Ce que, dès cette époque, certains esprits n’ont pas manqué de souligner, tels Rabelais, dans son Gargantua, ou Érasme, dans un registre philosophique. Ni ces voix, fortes mais isolées, ni ses propres doutes n’ont suffi à détourner le chevalier Bayard de sa voie meurtrière.
Pistes stimulantes
Toutes les pistes d’explication posées dès lors par l’auteur sont stimulantes. Son ancêtre aurait-il aveuglement obéi à ce qu’on appelle aujourd’hui la raison d’État ? C’est ici l’occasion d’une mise au point à propos du Prince de Machiavel, un livre qui « ne fait que théoriser des idées qui ont cours partout et qui régissent les engagements politiques et interpersonnels, depuis bien plus longtemps que la Renaissance florentine ». Auquel s’opposaient des auteurs comme Innocent Gentillet (quel nom pour celui qu’on désigna comme « l’Anti-Machiavel » !), injustement éclipsé par la postérité aux yeux de Pierre Bayard.
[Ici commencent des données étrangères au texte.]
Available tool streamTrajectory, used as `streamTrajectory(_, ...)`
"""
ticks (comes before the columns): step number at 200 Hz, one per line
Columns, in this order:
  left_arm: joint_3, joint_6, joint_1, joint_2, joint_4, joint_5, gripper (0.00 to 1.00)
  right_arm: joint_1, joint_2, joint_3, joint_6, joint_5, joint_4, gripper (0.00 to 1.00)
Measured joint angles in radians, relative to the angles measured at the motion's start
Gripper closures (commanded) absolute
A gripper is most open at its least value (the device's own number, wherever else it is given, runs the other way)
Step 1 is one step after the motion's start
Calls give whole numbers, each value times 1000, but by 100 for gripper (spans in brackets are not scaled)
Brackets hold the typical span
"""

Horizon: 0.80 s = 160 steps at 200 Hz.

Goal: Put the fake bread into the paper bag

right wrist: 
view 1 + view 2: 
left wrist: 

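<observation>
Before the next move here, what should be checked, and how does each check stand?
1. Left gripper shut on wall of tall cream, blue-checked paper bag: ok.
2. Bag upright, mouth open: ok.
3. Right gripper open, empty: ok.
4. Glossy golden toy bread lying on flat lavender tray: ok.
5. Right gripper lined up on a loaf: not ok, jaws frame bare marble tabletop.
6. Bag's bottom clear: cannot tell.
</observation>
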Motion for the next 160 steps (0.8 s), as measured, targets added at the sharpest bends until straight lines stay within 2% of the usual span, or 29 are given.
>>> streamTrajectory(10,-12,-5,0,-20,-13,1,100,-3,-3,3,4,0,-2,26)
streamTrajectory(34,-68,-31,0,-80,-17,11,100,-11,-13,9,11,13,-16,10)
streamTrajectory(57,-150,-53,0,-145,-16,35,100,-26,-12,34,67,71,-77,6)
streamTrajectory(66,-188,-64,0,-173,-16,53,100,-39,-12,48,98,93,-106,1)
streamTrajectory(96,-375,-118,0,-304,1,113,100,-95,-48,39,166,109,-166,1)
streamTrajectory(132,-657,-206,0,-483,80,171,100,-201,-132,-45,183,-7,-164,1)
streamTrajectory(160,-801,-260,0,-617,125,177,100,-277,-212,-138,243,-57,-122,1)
Tout indique que le chevalier Bayard était doté d’une subjectivité personnelle.
Mais ce n’est pas une explication suffisante. Le chevalier avait-il une personnalité fortement structurée et une autonomie de pensée le rendant capable de s’extraire des cadres idéologiques et psychologiques de son temps ? Était-ce même possible à l’orée du XVIe siècle ? Le beau chapitre où l’auteur évoque la réaction de son ancêtre à la perte d’un ami convoque Montaigne et son célèbre texte sur La Boétie, son cher disparu, exploration déchirante d’un moi intérieur accablé par le chagrin. Une expérience individuelle de la conscience de soi était donc possible. Tout indique que le chevalier Bayard était doté d’une subjectivité personnelle et, par ailleurs, d’une capacité d’empathie.
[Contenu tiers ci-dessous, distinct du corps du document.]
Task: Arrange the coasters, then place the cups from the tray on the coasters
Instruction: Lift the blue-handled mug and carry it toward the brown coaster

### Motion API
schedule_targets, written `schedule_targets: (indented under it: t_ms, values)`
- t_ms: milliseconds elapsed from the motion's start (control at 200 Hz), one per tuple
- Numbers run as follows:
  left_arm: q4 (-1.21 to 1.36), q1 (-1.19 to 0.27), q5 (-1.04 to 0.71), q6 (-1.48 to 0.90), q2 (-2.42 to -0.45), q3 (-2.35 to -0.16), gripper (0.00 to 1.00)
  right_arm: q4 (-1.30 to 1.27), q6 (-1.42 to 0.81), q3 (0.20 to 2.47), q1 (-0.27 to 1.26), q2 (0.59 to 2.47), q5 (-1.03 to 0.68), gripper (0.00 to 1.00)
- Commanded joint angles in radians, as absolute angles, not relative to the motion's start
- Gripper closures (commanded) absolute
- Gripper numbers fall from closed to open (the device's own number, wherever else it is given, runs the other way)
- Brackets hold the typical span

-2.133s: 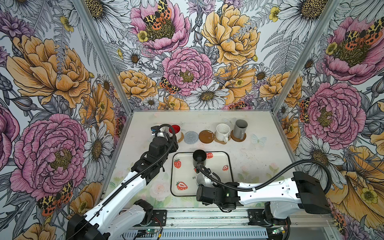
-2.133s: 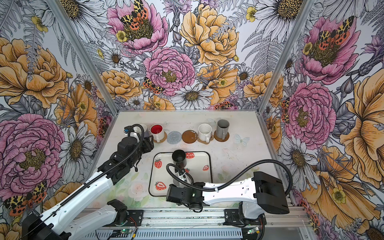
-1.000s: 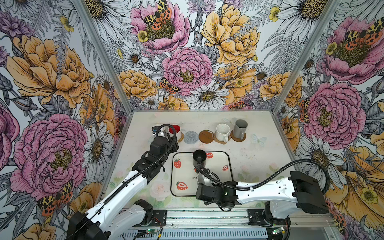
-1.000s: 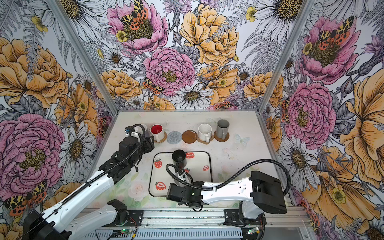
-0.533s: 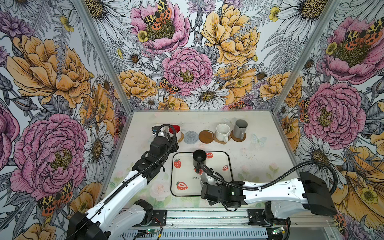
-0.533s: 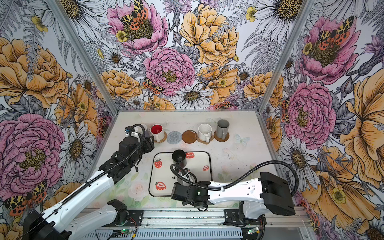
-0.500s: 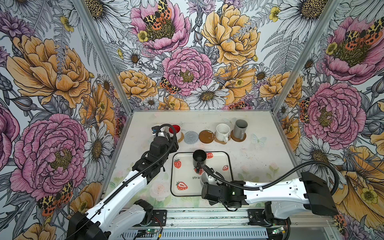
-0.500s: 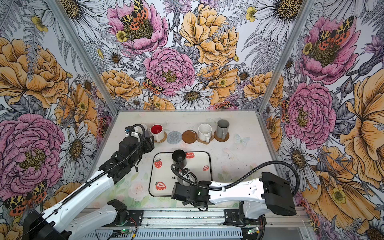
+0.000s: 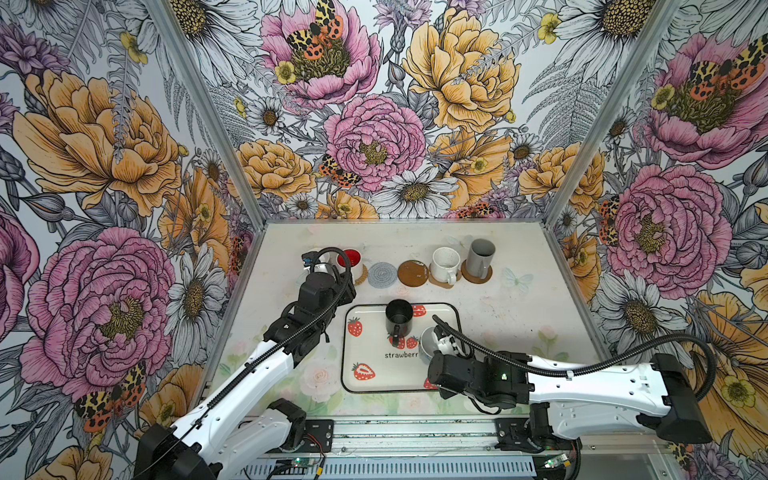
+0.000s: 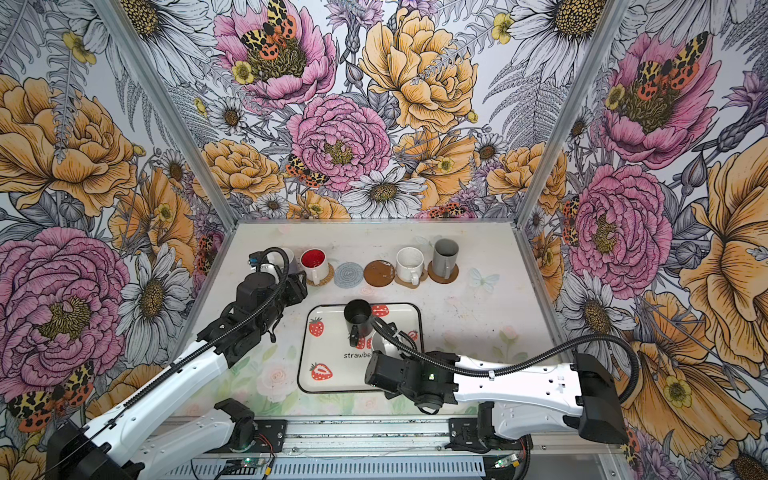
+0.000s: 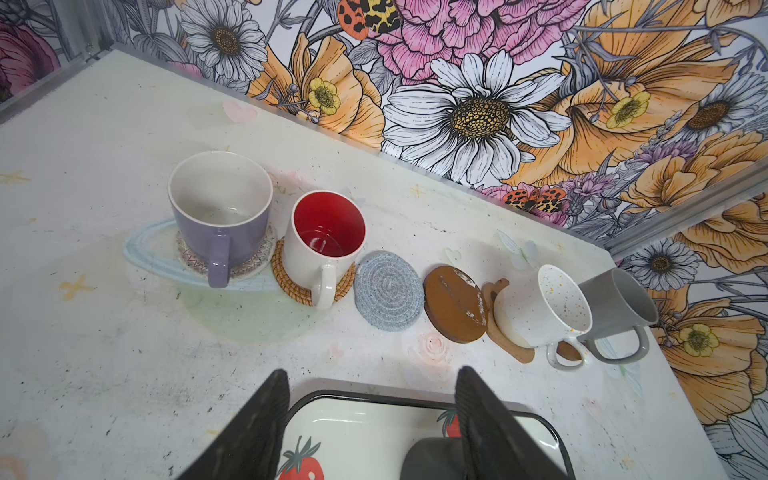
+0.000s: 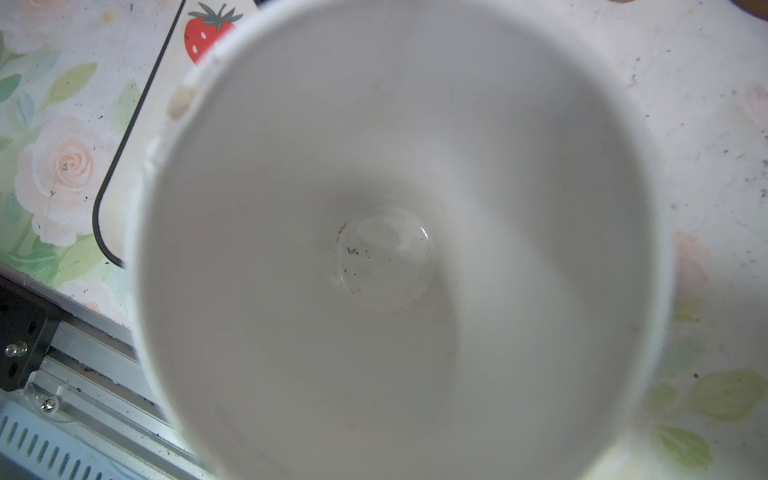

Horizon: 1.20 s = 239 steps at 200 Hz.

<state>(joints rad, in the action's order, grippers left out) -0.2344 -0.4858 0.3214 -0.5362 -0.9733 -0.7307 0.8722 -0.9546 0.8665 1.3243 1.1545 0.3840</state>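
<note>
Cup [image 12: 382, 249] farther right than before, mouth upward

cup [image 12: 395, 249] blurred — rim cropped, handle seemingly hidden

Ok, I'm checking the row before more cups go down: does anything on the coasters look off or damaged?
Yes. The empty brown disc has whitish worn patches on its face, and its edge butts against the paw-shaped coaster under the speckled white mug; whether it overlaps is unclear. Nothing spilled.

Black mug [image 10: 358, 316] upright on the tray [image 10: 328, 351] (handle toward near edge)
</note>
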Motion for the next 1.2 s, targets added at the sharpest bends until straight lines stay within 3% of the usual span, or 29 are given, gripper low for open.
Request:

Alors ? C’est là que la littérature prend le pas sur tout le reste. Il faut se représenter qu’à cette époque les aristocrates et le roi lui-même étaient imprégnés de littérature chevaleresque. Tous rêvaient des exploits contés dans les Romans de la Table ronde ou La Chanson de Roland et finissaient par confondre fiction et réalité.
« Maladie de la lecture »
Si l’on a pu aujourd’hui contester à juste titre l’influence des jeux vidéo sur certains comportements problématiques, il ne fait aucun doute pour Pierre Bayard qu’il y a du mimétisme dans le comportement de son ancêtre. Il parle même de « maladie de la lecture », dont il rappelle qu’elle était la cible du Don Quichotte de Cervantès, auquel il consacre un développement particulier. Publié certes au début du XVIIe siècle, ce chef-d’œuvre burlesque est une haute parodie des romans chevaleresques et de la geste héroïque.
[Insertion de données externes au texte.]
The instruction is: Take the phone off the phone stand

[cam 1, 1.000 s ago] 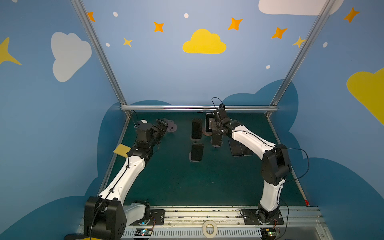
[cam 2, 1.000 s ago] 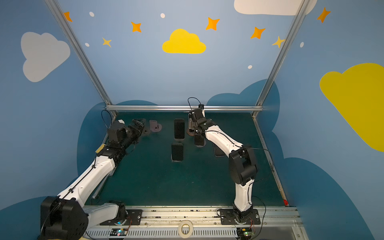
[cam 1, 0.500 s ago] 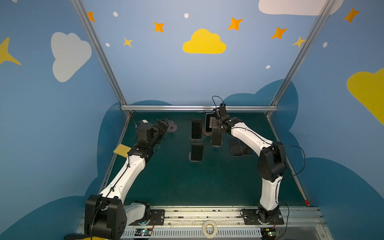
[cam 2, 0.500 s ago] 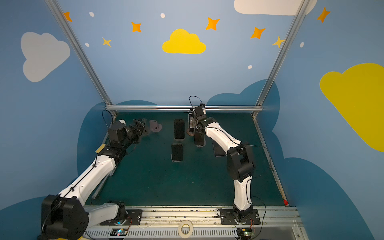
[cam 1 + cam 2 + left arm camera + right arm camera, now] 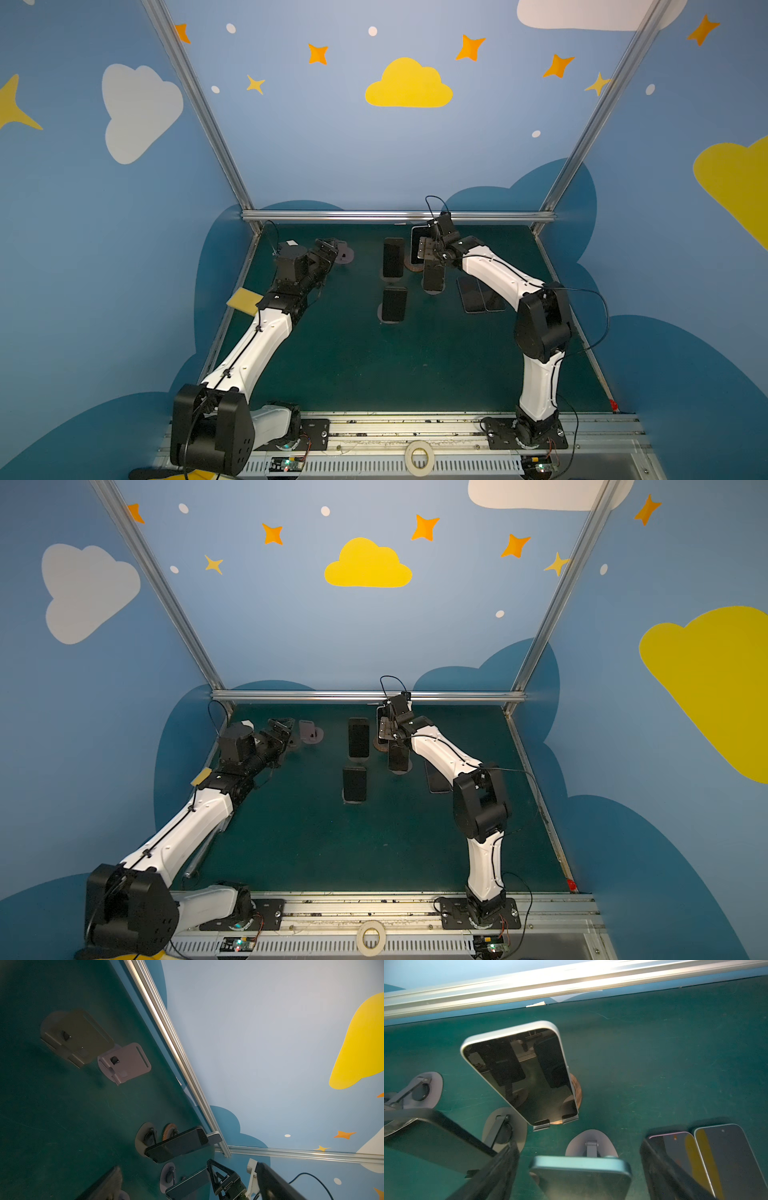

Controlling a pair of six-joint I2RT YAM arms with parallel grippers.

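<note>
While I watch both top views, my right gripper (image 5: pixel 432 248) hangs at the far end of the green table mat (image 5: pixel 415 365), just in front of the silver-edged phone with the dark screen (image 5: pixel 414 249) that leans back on its round wooden-based stand (image 5: pixel 412 266). Through the right wrist camera that phone (image 5: pixel 525 1076) sits upright and tilted, its bottom edge caught in the stand's two small lips, with the wooden disc (image 5: pixel 576 1093) peeking out behind it. My right fingers (image 5: pixel 492 1176) appear as dark blurred bars spread wide apart with nothing between them, so that pincer is released and not touching the phone.

Nearer to me, a blue-backed phone (image 5: pixel 581 1176) stands on a grey oval-based stand (image 5: pixel 591 1145), and two dark phones lying flat side by side (image 5: pixel 708 1153) rest on the mat towards the right. Two more black phones on stands (image 5: pixel 393 257) (image 5: pixel 394 304) stand in the middle of the mat.

On the left, my left gripper (image 5: pixel 328 249) hovers by the far left corner, fingers parted and holding nothing. Its wrist camera looks onto two empty grey phone stands (image 5: pixel 124 1064) (image 5: pixel 76 1036), one just beside the other. A yellow square pad (image 5: pixel 244 301) lies at the mat's left edge beside the left arm.
</note>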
Mais il y a encore davantage, dans Aurais-je été sans peur et sans reproche ?. Revenons au personnage dans lequel Pierre Bayard a choisi de s’incarner : un moine. Qui dit moine dit, à cette époque d’avant l’imprimerie, copiste. Or les moines ne se contentaient pas de reproduire un texte. Ils l’« amélioraient » quand ils le trouvaient abscons ou insuffisant. C’est à ce même procédé dit d’« interpolation » que s’est livré, non sans sourire, l’auteur – puisqu’il est moine ! – au long de son livre dans les citations des textes rapportant les faits et gestes de son ancêtre. Et, sur sa lancée, il lui invente même une autre fin.
Cette libération de l’imagination est plaisante, mais pas seulement. En outre, dans cette approche du chevalier Bayard et de sa passion (ou pulsion) guerrière, qui nous le rend pas si lointain, il y a peut-être à puiser, suggère l’auteur, pour éclairer notre regard sur le présent et sur ce qui se profile devant nous.